**What the task asks:** In the copy, include exactly the lines from the one with "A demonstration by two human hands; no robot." through the end of the data and no others, both ends kept, with every picture left out.

**Collected data:**
====

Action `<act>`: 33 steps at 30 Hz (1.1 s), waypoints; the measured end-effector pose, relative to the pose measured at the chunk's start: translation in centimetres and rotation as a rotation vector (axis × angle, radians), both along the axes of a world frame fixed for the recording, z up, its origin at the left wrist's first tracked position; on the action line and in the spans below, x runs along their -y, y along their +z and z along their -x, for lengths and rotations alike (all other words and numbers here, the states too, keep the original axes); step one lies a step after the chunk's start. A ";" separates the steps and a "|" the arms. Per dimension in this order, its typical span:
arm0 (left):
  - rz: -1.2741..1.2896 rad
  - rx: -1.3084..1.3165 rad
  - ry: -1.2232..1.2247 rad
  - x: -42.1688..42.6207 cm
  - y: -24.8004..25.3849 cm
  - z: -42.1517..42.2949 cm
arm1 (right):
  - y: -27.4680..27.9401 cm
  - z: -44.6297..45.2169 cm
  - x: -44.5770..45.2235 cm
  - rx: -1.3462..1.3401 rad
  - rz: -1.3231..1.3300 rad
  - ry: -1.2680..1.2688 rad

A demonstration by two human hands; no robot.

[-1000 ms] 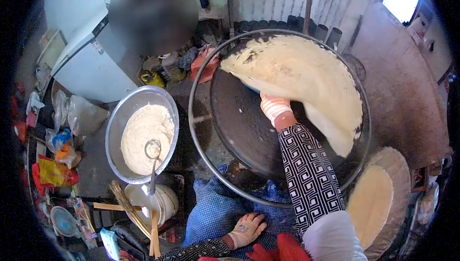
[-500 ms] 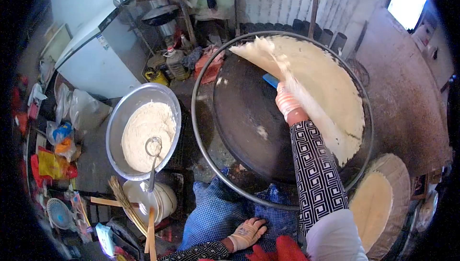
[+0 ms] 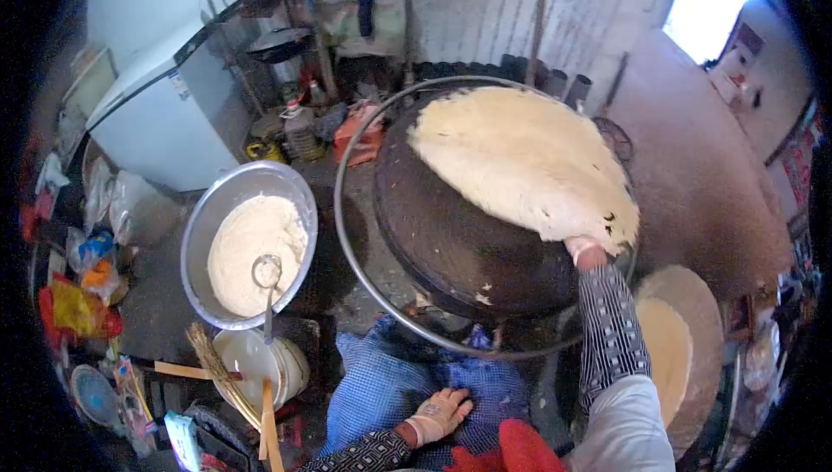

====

**Result of this task:**
A demonstration by two human hands; no robot.

[-1000 ms] 
[-500 ms] 
[+0 ms] 

That concludes the response.